== WHAT THIS TASK INVOLVES ==
Print every line exactly as it appears in the material below.
══ COLLECTED DATA ══
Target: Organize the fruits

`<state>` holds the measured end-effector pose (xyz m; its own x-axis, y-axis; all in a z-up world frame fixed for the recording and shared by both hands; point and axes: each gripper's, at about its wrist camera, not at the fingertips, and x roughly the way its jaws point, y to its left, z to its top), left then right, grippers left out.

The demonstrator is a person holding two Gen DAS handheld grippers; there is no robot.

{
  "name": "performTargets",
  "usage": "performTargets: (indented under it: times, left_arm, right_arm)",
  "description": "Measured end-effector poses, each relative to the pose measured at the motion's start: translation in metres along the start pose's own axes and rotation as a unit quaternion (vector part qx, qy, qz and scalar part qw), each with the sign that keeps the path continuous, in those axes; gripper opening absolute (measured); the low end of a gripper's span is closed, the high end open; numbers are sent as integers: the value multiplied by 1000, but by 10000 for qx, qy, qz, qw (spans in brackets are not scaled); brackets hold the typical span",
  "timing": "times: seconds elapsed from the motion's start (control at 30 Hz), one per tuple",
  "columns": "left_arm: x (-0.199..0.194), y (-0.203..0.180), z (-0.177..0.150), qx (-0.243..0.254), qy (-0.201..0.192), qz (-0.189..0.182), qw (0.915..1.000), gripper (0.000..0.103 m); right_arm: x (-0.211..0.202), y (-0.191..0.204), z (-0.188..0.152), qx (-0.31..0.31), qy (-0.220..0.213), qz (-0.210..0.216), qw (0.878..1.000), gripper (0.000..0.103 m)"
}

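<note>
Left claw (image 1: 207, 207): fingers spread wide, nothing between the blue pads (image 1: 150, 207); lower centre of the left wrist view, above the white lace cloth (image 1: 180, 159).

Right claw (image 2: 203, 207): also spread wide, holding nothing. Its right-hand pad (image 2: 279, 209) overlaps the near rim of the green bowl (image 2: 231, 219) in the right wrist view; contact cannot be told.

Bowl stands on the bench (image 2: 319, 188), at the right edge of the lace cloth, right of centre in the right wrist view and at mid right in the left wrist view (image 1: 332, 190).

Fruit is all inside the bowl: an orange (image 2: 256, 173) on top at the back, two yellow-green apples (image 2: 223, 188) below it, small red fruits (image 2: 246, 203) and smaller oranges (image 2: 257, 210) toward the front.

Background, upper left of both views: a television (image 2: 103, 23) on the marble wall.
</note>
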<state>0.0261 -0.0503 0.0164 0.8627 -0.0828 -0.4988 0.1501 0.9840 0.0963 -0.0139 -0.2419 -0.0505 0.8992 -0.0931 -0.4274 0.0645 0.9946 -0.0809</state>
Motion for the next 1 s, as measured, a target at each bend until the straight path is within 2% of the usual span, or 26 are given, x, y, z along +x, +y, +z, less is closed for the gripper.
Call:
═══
== SOLUTION BELOW ==
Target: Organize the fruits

`<state>` holds the measured end-effector pose (xyz m; its own x-axis, y-axis; all in a z-up world frame fixed for the recording and shared by both hands; point and axes: each gripper's, at about its wrist camera, not at the fingertips, and x roughly the way its jaws point, y to its left, z to its top), left then right, grippers left out.

The demonstrator is a person holding two Gen DAS handheld grippers; there is no robot.

{
  "name": "performTargets",
  "usage": "performTargets: (indented under it: times, left_arm, right_arm)",
  "description": "Measured end-effector poses, each relative to the pose measured at the motion's start: translation in metres along the start pose's own axes and rotation as a unit quaternion (vector part qx, qy, qz and scalar part qw), each with the sign that keeps the path continuous, in those axes; gripper opening absolute (measured); the low end of a gripper's span is closed, the high end open; numbers are sent as integers: the value multiplied by 1000, but by 10000 for qx, qy, qz, qw (spans in brackets are not scaled); brackets hold the typical span",
  "timing": "times: seconds elapsed from the motion's start (control at 30 Hz), one per tuple",
  "columns": "left_arm: x (-0.199..0.194), y (-0.203..0.180), z (-0.177..0.150), qx (-0.243..0.254), qy (-0.201..0.192), qz (-0.189..0.182), qw (0.915..1.000), gripper (0.000..0.103 m); right_arm: x (-0.211..0.202), y (-0.191..0.204), z (-0.188..0.152), qx (-0.31..0.31), qy (-0.220..0.213), qz (-0.210..0.216), qw (0.878..1.000), gripper (0.000..0.103 m)"
}

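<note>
Left claw (image 1: 207, 207): fingers spread wide, nothing between the blue pads (image 1: 150, 207); lower centre of the left wrist view, above the white lace cloth (image 1: 180, 159).

Right claw (image 2: 203, 207): also spread wide, holding nothing. Its right-hand pad (image 2: 279, 209) overlaps the near rim of the green bowl (image 2: 231, 219) in the right wrist view; contact cannot be told.

Bowl stands on the bench (image 2: 319, 188), at the right edge of the lace cloth, right of centre in the right wrist view and at mid right in the left wrist view (image 1: 332, 190).

Fruit is all inside the bowl: an orange (image 2: 256, 173) on top at the back, two yellow-green apples (image 2: 223, 188) below it, small red fruits (image 2: 246, 203) and smaller oranges (image 2: 257, 210) toward the front.

Background, upper left of both views: a television (image 2: 103, 23) on the marble wall.
</note>
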<state>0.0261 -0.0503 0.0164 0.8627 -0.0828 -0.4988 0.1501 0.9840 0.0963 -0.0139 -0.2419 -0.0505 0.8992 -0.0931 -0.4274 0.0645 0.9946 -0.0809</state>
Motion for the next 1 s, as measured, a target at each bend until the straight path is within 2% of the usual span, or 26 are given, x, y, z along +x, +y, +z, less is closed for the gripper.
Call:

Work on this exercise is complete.